● **Exercise**
Some lines in the listing below may include the string "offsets". How many are there? Give only the number.

^^^^^^^^^^^^^^^^

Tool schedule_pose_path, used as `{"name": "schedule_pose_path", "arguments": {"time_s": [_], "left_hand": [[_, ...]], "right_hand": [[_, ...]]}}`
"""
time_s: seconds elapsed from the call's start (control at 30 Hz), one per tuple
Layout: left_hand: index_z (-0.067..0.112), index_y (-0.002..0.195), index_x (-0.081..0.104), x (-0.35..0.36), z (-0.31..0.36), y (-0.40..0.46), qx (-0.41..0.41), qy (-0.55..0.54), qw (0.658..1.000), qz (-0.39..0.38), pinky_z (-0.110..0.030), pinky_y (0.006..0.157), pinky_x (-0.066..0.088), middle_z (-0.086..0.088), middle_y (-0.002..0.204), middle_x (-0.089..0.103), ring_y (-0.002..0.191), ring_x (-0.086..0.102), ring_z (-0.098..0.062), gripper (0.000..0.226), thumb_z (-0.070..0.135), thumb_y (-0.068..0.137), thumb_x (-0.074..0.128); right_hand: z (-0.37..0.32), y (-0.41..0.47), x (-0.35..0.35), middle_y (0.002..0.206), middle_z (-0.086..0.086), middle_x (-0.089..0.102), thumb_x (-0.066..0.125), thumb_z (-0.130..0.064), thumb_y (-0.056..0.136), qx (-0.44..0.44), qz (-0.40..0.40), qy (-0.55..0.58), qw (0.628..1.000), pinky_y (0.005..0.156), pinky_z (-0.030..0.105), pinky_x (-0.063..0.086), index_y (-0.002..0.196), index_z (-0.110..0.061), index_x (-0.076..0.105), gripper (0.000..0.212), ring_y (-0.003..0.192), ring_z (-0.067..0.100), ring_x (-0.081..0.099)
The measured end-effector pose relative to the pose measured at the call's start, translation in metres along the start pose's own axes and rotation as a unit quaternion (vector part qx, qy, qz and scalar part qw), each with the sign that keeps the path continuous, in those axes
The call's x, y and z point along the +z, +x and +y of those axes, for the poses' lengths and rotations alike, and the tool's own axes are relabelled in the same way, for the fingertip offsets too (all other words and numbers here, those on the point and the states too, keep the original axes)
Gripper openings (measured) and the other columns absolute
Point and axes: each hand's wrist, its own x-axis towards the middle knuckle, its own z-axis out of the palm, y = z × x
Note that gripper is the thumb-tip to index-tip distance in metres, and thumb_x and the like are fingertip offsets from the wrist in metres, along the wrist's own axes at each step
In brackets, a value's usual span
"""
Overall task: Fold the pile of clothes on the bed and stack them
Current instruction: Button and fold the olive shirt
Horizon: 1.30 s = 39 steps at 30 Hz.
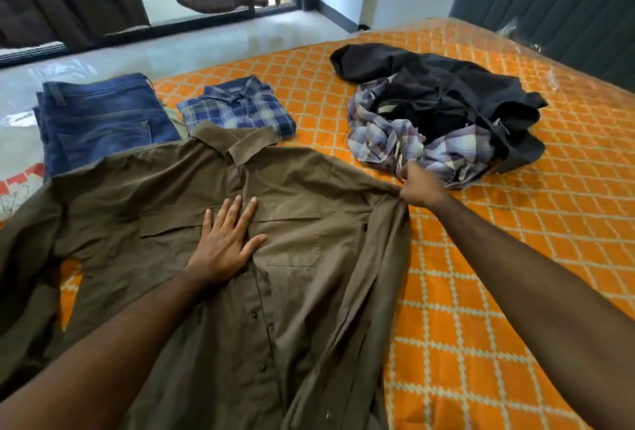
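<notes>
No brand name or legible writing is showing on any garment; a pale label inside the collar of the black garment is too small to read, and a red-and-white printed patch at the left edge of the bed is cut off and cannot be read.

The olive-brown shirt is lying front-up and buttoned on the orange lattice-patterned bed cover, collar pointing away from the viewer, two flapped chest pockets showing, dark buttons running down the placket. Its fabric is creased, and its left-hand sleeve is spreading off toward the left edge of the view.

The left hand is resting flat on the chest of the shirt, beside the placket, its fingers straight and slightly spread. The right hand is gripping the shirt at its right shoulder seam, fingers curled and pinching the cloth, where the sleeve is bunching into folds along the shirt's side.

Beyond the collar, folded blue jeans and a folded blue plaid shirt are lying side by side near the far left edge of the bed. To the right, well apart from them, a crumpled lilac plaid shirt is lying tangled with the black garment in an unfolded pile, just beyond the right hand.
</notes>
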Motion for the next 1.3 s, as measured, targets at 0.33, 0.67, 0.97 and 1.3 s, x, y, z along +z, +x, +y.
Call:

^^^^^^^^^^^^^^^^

● **Exercise output**
2